MEMORANDUM FROM DIVERSIFIED TO GRANVILLE-SMITH
     AS ATTACHED TO THE SETTLEMENT AGREEMENT (EXHIBIT 10.13)
                      DATED APRIL 24, 1997
                  (ON DIVERSIFIED LETTERHEAD)
                                
                                
    Diversified Corporate Consulting Group, L.L.C.
    A Delaware Limited Liability Company
    Business Consultants & Advisors
                                 
                                                                              


    
    MEMORANDUM 
    
    TO:          Edward Granville-Smith             
    FROM:        William A Calvo, III
    DATE:        April 24, 1997
    SUBJECT:     Matters Ancillary to Settlement Agreement
    REFERENCES:  Modifications Proposed by Jay C. Salyer, Jr.
        
                                                                      
         
    Dear Ted:
    
       Confirming our conversation of this morning:
    
    1. The Settlement Agreement is to be executed in its original
       form.
    
    2. To the extent that any of the following hold more than 10%
       of the common stock in Equity Growth Systems, Inc. or serve
       as officers or directors thereof, they are subject to
       resale restrictions imposed by Securities and Exchange
       Commission Rule 144:
            
        A.  William A. Calvo, III (40,000 shares);
    
        B.  William A. Calvo, III as trustee for William A Calvo,
            IV (40,000);
    
        C.  William A. Calvo, III as trustee for Alexander
            Nicholas Calvo (40,000 shares); 
    
        D.  William A. Calvo, III, as trustee for Edward Patrick
            Calvo (40,000 shares);
    
        E.  Cyndi Noyes Calvo (40,000 shares);
    
        F.  William A. Calvo, III & Cyndi Noyes Calvo, JTWRS
            (100,000 shares);
    
        G.  Joseph D. Radcliffe (200,000 shares);
    
        H.  Diversified Corporate Consulting Group, L.L.C.

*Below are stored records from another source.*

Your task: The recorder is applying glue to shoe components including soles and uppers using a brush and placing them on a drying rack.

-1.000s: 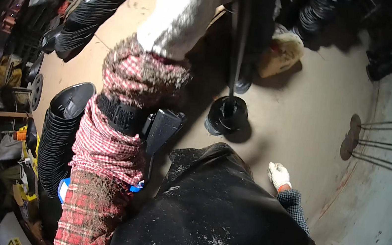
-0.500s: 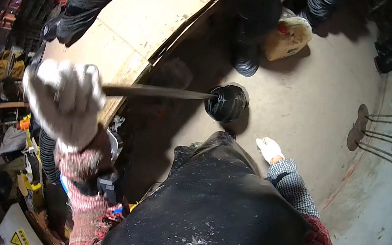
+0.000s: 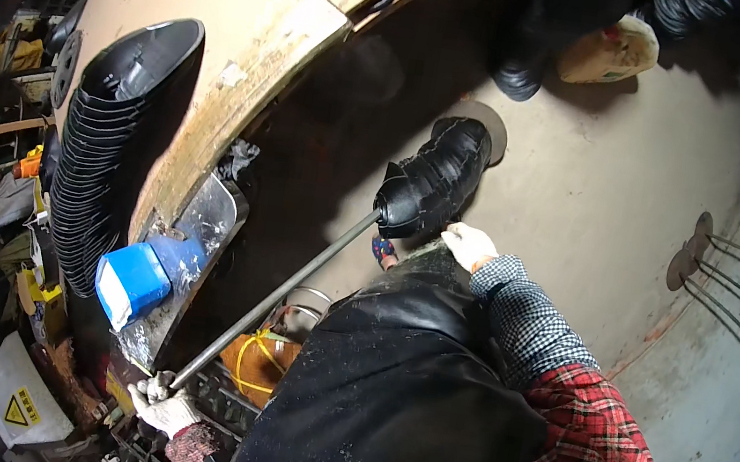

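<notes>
My left hand, in a pale glove, is closed round the end of a long metal rod at the lower left. The rod slants up into a stack of creased black rubber-like pieces, tilted over the floor. At the stack's far end lies a round brown disc. My right hand, also gloved, is beside the stack's near end, above my black apron. Its fingers are curled together, and whatever they may hold is hidden.
A light bench top carries a long nested black stack. A blue container sits on a metal tray. Farther off are a yellowish jug and black stacks. Rods with round discs lean by the right wall.
My left hand has swung down and nearer with the rod. The black stack appears tilted toward me, and my right hand is now close to it. The view has shifted.
</notes>
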Demonstrator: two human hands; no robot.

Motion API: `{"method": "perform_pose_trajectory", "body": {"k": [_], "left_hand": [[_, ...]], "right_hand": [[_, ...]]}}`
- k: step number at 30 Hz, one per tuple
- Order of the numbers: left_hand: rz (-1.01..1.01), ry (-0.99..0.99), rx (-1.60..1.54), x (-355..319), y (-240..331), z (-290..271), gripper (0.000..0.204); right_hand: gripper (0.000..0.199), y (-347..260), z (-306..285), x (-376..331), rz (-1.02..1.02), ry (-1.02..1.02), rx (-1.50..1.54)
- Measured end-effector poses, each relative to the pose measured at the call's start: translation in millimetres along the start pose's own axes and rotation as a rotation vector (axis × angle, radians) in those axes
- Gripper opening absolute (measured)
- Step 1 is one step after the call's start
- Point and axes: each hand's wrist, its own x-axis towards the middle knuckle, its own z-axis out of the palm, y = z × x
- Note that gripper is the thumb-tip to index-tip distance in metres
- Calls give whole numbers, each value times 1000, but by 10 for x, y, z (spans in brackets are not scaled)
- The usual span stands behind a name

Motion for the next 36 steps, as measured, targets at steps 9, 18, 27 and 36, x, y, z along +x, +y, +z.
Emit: {"method": "perform_pose_trajectory", "body": {"k": [9,18,27,36], "left_hand": [[-125,-2,28,592,-146,-1196,34],[-33,133,452,1221,25,-2690,25],[-56,-59,393,1241,232,-2835,26],[-34,-86,271,1036,-5,-2246,26]], "right_hand": [[55,67,589,175,-14,-219,-8],[69,2,880,457,-45,-150,199],[80,-679,891,283,83,-230,-73],[72,-652,965,142,132,-224,5]]}}
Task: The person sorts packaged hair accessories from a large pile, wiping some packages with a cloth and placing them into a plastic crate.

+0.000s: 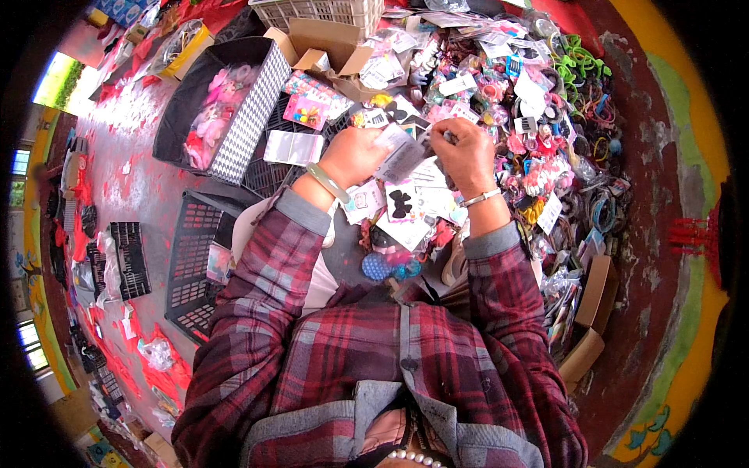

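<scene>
In the head view, the person in a plaid maroon shirt sat over a floor covered with small packaged trinkets. The left hand, with a pale green bangle at the wrist, and the right hand, wearing a thin silver bracelet, met just above the middle of the picture. Between them they held a small clear packet with a card; the left fingers were pinched on its left edge and the right fingers were curled and pressed on its upper right corner, so the packet sat between the two hands, raised over the heap. Just below it, toward six o'clock, lay white cards with black bow shapes and a blue round netted thing. From twelve to three o'clock spread a dense heap of hair ties and bands, with green rings near one o'clock. At ten o'clock stood a black-and-white patterned box holding pink hair pieces, and beside it a black plastic crate. At eight o'clock lay another black crate. An open cardboard box sat at twelve o'clock, and small brown cartons at four o'clock.
</scene>
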Available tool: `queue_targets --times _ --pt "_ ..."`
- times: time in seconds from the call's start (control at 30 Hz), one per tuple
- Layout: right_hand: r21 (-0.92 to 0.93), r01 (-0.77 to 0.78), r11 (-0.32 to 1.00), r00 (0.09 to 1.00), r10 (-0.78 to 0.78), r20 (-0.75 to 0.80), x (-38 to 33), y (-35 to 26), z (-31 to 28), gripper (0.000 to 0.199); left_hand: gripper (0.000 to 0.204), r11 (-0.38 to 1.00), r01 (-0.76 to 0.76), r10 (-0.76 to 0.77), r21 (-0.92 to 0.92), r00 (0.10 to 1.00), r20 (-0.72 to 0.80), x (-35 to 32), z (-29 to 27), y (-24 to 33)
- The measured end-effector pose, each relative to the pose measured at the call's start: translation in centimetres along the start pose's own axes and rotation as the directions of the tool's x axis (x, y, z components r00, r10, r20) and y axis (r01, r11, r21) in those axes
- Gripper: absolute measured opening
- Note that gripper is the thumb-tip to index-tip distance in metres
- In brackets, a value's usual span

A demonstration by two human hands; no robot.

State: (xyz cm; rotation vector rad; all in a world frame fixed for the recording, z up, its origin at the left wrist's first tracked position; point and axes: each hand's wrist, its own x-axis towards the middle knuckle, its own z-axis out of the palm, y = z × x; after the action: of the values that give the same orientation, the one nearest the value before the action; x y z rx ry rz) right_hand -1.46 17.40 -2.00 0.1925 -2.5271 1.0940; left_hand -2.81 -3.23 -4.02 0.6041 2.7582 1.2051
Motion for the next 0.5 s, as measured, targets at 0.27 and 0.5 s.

            (2000,000 shares);
    
        I.  Dennis Radcliffe (50,000 shares); and
    
        J.  Michael J. Radcliffe (50,000 shares).
    
    
    3. Immediately following execution of the settlement agreement
       and filing thereof, Diversified Corporate Consulting Group,
       L.L.C., and Joseph D. Radcliffe (each record holders of
       200,000 shares, approximately 5.9% of the outstanding
       common stock), and, William A. Calvo, III (the holder of
       40,000 shares of common stock as an individual, 100,000
       shares as a joint tenant with his wife and 120,000 shares
       as a trustee for his children), will file Forms 3 and
       Schedules 13(g) prepared by your legal counsel in form
       satisfactory to me with the Securities and Exchange
       Commission, complying with reporting obligations for
       holders of more than 5% and 10% respectively of a Section
       12(g) issuer's common stock.  Such forms will aggregate the
       securities owned by the foregoing persons not filing such
       reports with those of the reporting persons and will
       disclose the basis for such aggregation, although Dennis
       Radcliffe, Michael J. Radcliffe and Cyndi Noyes Calvo may
       not meet the aggregation requirements.  It is also possible
       that the children for whom I serve as trustee will not meet
       such aggregation requirements.
    
    
    4. In conjunction with the foregoing, to the extent that any
       of the foregoing are required to transfer securities in
       order to meet tasks requested by you or anyone authorized
       to act for Equity Growth Systems, Inc. (E.g., payments to
       other consultants or service providers), such person would
       be reimbursed in kind from Equity Growth Systems, Inc.,
       immediately thereafter.  Any such transactions shall, to
       the extent legally possible, be exempt from any of the
       foregoing restrictions.
    
    
    5. In consideration for the foregoing, each such person shall,
       for so long as the foregoing legal impediments exist, have
       the right to have their shares registered with the
       Securities and Exchange Commission on any registration or
       notification statement filed by Equity Growth Systems, Inc.
       under the Securities Act of 1933, as amended, as well as
       with any state securities regulatory authorities; subject
       to such reasonable restrictions negotiated with them in
       good faith, as the underwriters involved in such 
       transaction may request.
    
    6. The foregoing restrictions will cease to apply at the time
       that they are no longer legally mandated.
    
                With best personal regards, we are
                                   
                         Very truly yours
                                   
          Diversified Corporate Consulting Group, L.L.C.
                                   
                        William A. Calvo, III
                        Managing Member
                                
                                
  The forgoing is hereby accepted, as of the date first set forth
                            above:
                                
                  Equity Growth Systems, Inc.